## Data supplied
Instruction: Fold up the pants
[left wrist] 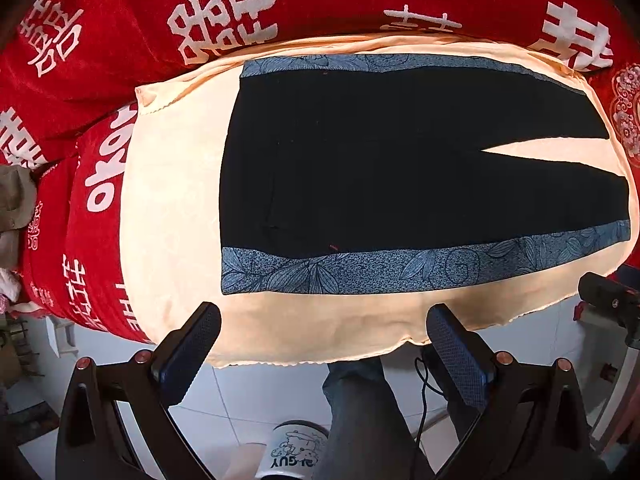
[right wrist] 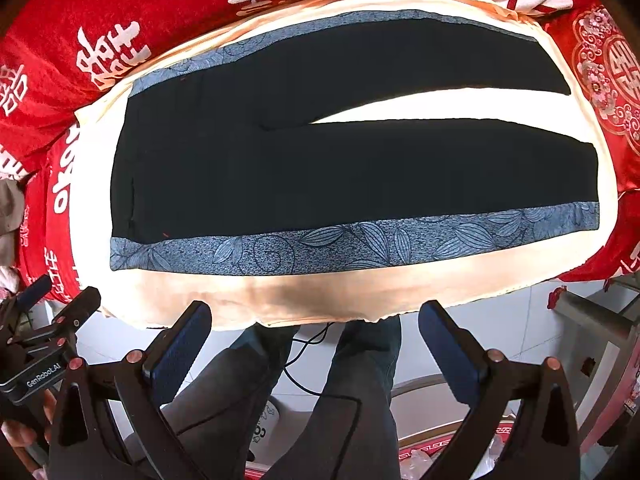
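Domestic setting, most likely a bedroom. A red blanket (left wrist: 120, 20) printed with white double-happiness characters fills the top and left of both views, with a cream sheet (left wrist: 172, 200) spread over it. White floor tiles (left wrist: 248, 400) show at the bottom, and a printed slipper (left wrist: 296, 452) lies at bottom centre.

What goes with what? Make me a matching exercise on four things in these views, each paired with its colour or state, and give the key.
Things:
1. pants
2. side stripe
3. sheet
4. left claw

Descriptions:
A. pale peach, spread under the garment
B. open, holding nothing
C. black, lying flat with legs apart
D. blue with a leaf pattern

Pairs: 1-C, 2-D, 3-A, 4-B
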A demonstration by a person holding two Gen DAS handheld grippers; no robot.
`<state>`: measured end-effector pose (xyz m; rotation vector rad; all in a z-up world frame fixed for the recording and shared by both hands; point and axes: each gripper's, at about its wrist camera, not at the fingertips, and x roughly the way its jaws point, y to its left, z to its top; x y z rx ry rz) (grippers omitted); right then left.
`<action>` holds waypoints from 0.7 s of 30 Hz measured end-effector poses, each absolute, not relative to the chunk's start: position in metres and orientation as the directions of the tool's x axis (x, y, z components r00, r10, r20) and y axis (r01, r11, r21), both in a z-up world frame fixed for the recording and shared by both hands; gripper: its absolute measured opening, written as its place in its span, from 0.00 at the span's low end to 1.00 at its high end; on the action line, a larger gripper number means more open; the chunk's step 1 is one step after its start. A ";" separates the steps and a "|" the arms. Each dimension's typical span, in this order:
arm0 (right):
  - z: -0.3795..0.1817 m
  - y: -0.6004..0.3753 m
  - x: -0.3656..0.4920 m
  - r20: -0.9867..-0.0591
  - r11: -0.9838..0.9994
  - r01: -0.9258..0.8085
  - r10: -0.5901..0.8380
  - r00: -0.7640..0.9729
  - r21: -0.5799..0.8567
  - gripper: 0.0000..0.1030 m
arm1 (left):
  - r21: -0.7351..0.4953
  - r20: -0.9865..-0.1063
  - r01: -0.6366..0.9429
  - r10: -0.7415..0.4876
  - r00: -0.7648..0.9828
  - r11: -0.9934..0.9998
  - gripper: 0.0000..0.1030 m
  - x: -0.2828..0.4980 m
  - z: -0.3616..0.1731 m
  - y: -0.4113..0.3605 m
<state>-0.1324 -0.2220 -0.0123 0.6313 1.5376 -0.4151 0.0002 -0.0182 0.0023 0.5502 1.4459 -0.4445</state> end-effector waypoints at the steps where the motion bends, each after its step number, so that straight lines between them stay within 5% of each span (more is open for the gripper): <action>1: -0.012 -0.223 -0.133 -0.990 0.777 0.618 0.139 0.013 0.118 1.00 | 0.084 -0.996 0.596 0.043 0.083 0.799 1.00 0.000 0.002 -0.018; 21: -0.011 -0.225 -0.131 -0.991 0.773 0.624 0.134 0.010 0.111 1.00 | 0.108 -0.993 0.600 0.062 0.096 0.792 1.00 0.002 0.002 -0.021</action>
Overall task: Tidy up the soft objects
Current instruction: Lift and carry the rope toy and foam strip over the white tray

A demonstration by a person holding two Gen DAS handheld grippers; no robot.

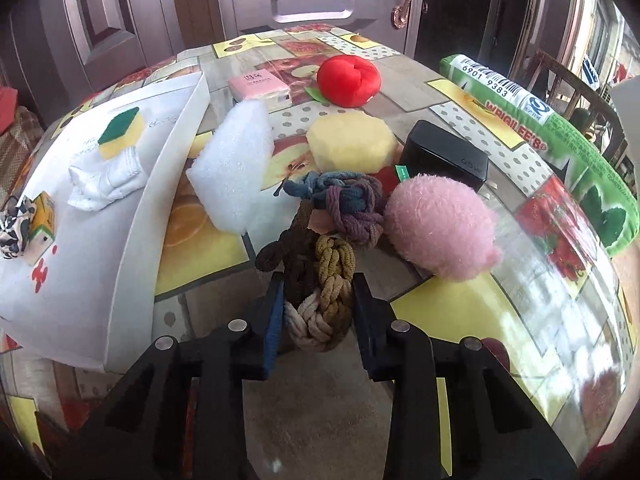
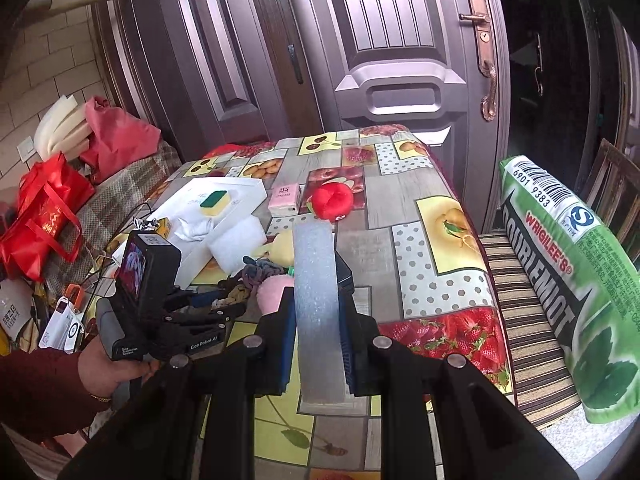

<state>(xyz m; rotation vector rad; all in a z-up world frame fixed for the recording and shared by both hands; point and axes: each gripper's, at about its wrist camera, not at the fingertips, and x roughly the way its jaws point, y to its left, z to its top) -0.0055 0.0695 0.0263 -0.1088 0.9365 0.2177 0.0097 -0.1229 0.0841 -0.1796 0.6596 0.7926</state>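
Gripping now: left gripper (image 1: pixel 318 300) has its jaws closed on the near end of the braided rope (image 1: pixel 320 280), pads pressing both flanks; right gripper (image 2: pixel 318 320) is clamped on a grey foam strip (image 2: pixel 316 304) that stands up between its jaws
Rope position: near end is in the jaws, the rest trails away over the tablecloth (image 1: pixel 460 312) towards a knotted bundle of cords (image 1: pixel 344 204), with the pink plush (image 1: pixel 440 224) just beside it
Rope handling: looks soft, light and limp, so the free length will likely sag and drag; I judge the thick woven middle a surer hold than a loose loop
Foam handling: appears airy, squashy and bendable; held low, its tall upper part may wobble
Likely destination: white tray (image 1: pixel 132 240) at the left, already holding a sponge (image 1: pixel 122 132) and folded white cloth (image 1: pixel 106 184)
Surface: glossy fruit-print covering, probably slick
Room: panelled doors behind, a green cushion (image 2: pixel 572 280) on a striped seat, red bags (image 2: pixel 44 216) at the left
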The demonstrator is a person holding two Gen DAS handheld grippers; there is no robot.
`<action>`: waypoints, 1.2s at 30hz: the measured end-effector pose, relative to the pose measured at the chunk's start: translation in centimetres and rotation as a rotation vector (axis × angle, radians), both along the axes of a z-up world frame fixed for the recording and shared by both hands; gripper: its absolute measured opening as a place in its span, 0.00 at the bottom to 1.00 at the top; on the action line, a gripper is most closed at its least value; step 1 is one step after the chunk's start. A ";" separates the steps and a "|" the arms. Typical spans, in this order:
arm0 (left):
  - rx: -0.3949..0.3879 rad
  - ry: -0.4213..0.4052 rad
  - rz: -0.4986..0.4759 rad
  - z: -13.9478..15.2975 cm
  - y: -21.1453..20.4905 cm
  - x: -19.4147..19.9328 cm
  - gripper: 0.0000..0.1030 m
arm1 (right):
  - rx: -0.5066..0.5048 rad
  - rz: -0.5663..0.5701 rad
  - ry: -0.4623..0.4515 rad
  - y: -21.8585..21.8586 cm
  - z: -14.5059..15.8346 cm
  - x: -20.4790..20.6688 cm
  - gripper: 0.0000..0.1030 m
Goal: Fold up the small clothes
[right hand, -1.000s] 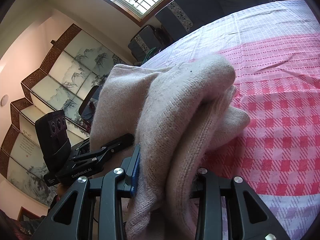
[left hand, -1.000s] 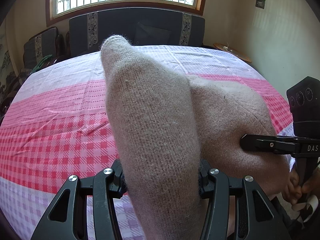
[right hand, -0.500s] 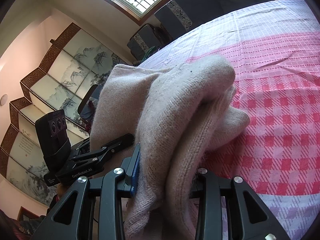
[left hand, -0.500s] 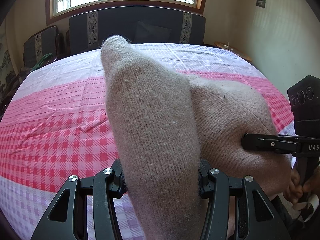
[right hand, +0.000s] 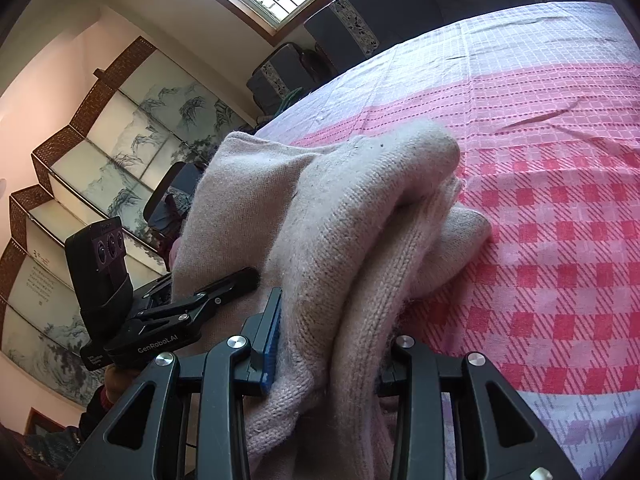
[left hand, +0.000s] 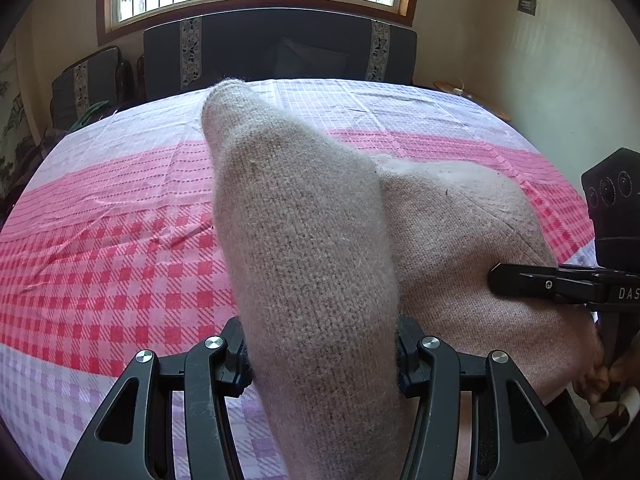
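Both claws are clenching the beige knitted garment [left hand: 312, 280], the left claw [left hand: 320, 352] and the right claw [right hand: 328, 364], holding it bunched above the checked bedsheet [left hand: 120, 240]. The thick folds are probably slipping unevenly, so the fold risks landing crooked.

Black plastic left tongs [left hand: 320, 344] with triangular cut-outs and silver screws are seen. A blue pad is borne by the right tongs [right hand: 326, 344]. White "GenRobot.AI" lettering and bare skin are seen at 8 o'clock.
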State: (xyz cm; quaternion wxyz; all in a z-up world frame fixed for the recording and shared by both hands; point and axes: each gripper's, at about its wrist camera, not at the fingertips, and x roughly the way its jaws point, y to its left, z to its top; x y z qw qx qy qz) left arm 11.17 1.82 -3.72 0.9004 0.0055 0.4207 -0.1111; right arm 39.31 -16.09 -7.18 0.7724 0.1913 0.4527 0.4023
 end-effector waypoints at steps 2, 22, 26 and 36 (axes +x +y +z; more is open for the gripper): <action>0.006 -0.007 0.005 -0.2 -0.2 -0.2 0.53 | -0.020 -0.001 -0.012 0.0 -0.2 -0.3 0.32; 0.204 -0.259 0.119 1.1 -1.4 -4.8 0.73 | -0.142 -0.046 -0.200 -1.8 0.4 -3.9 0.38; 0.216 -0.336 0.130 2.6 -1.7 -6.0 0.80 | -0.173 -0.077 -0.299 -2.5 2.5 -5.6 0.38; 0.189 -0.544 0.209 8.5 -1.8 -9.3 1.00 | -0.153 -0.170 -0.556 -3.9 9.4 -10.5 0.67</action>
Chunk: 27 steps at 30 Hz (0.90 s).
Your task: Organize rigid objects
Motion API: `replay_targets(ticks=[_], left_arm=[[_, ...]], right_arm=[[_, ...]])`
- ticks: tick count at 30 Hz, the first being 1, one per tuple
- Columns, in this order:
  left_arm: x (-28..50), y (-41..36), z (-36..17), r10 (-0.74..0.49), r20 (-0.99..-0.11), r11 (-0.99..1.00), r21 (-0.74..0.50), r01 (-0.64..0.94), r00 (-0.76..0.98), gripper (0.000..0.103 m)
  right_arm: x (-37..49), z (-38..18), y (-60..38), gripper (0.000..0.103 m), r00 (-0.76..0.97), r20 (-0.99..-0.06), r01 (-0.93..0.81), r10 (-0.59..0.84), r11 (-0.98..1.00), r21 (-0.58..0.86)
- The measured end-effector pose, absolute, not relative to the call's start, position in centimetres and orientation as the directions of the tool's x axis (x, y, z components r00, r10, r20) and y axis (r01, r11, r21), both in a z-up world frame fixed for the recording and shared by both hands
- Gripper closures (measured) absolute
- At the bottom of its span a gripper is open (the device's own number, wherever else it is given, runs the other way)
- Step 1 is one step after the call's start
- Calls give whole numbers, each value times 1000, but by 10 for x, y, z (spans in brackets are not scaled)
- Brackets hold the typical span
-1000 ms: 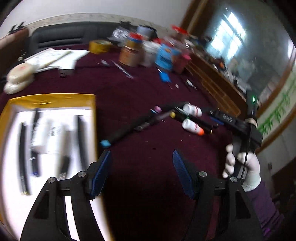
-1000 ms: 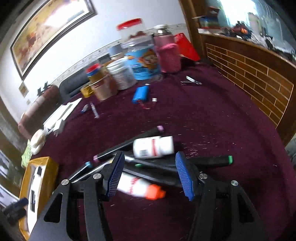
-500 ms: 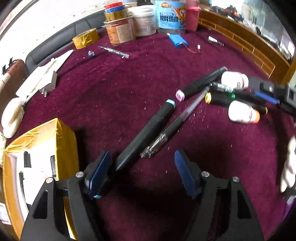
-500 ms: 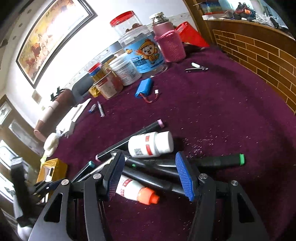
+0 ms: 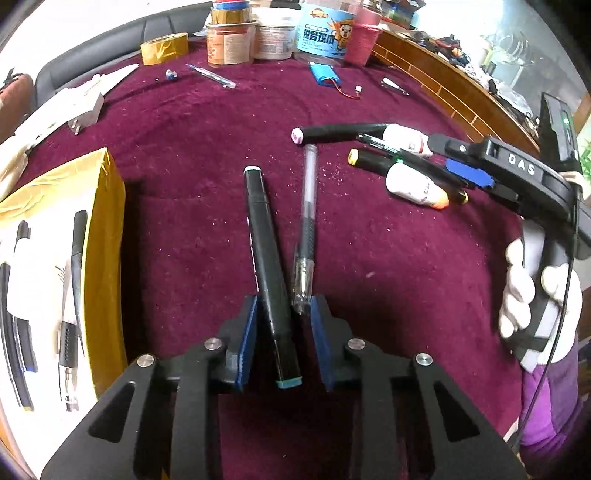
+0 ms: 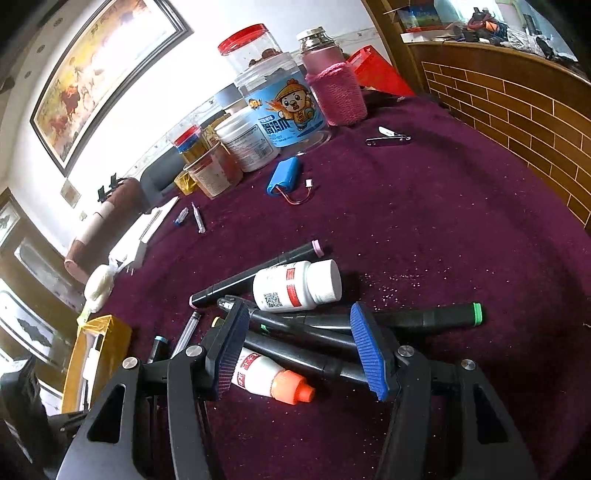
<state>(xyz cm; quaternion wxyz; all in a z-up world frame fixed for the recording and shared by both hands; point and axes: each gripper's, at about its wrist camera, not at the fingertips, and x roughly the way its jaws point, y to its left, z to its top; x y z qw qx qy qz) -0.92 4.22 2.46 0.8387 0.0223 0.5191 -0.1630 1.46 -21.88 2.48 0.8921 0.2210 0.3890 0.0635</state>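
My left gripper (image 5: 284, 336) hangs low over the maroon cloth, its jaws closing. A black marker with teal caps (image 5: 271, 266) lies between the pads, and the tip of a clear gel pen (image 5: 304, 258) sits beside it by the right pad. I see no firm pinch. My right gripper (image 6: 299, 350) stands open over a pile of black markers (image 6: 310, 332), a glue bottle with an orange cap (image 6: 273, 376) and a white pill bottle (image 6: 299, 284). A white-gloved hand (image 5: 532, 295) holds the right gripper (image 5: 469, 173). A yellow box (image 5: 99, 221) on the left holds several pens.
Jars and tubs (image 5: 321, 33), a tape roll (image 5: 164, 48), a blue battery pack (image 5: 327, 75), a nail clipper (image 6: 388, 138) and a white plug (image 5: 86, 110) crowd the far side. A brick-patterned wooden ledge (image 6: 517, 122) borders the right.
My left gripper has come down and forward over the teal-capped marker and its jaws have narrowed around it. The right gripper has sunk slightly and stays open above the pile.
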Motion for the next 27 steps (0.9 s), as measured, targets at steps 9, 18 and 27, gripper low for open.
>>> replay_targets(ticks=[9, 18, 27], left_arm=[[2, 57, 23, -333, -833, 941, -269, 204, 442, 75], [16, 53, 23, -264, -839, 965, -228, 133, 476, 75], [21, 29, 15, -54, -796, 980, 74, 185, 603, 83]], right_arm=[[12, 28, -214, 51, 702, -658, 41, 272, 908, 418], [10, 29, -197, 51, 697, -665, -9, 270, 930, 368], [9, 28, -198, 51, 695, -667, -2, 271, 927, 374]])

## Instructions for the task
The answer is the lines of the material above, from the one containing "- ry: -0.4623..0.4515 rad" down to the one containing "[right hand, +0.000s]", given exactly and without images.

## Solution to the exercise
  - ry: -0.4623..0.4515 rad
  - y: -21.8585..21.8586 cm
  - z: -14.5059..15.8346 cm
  - x: -20.4790..20.6688 cm
  - gripper: 0.0000..0.1030 m
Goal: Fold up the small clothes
[right hand, -1.000s] 
[left hand, -1.000s] 
[right hand, -0.500s] 
[left hand, -0.500s] 
[right hand, +0.000s] 

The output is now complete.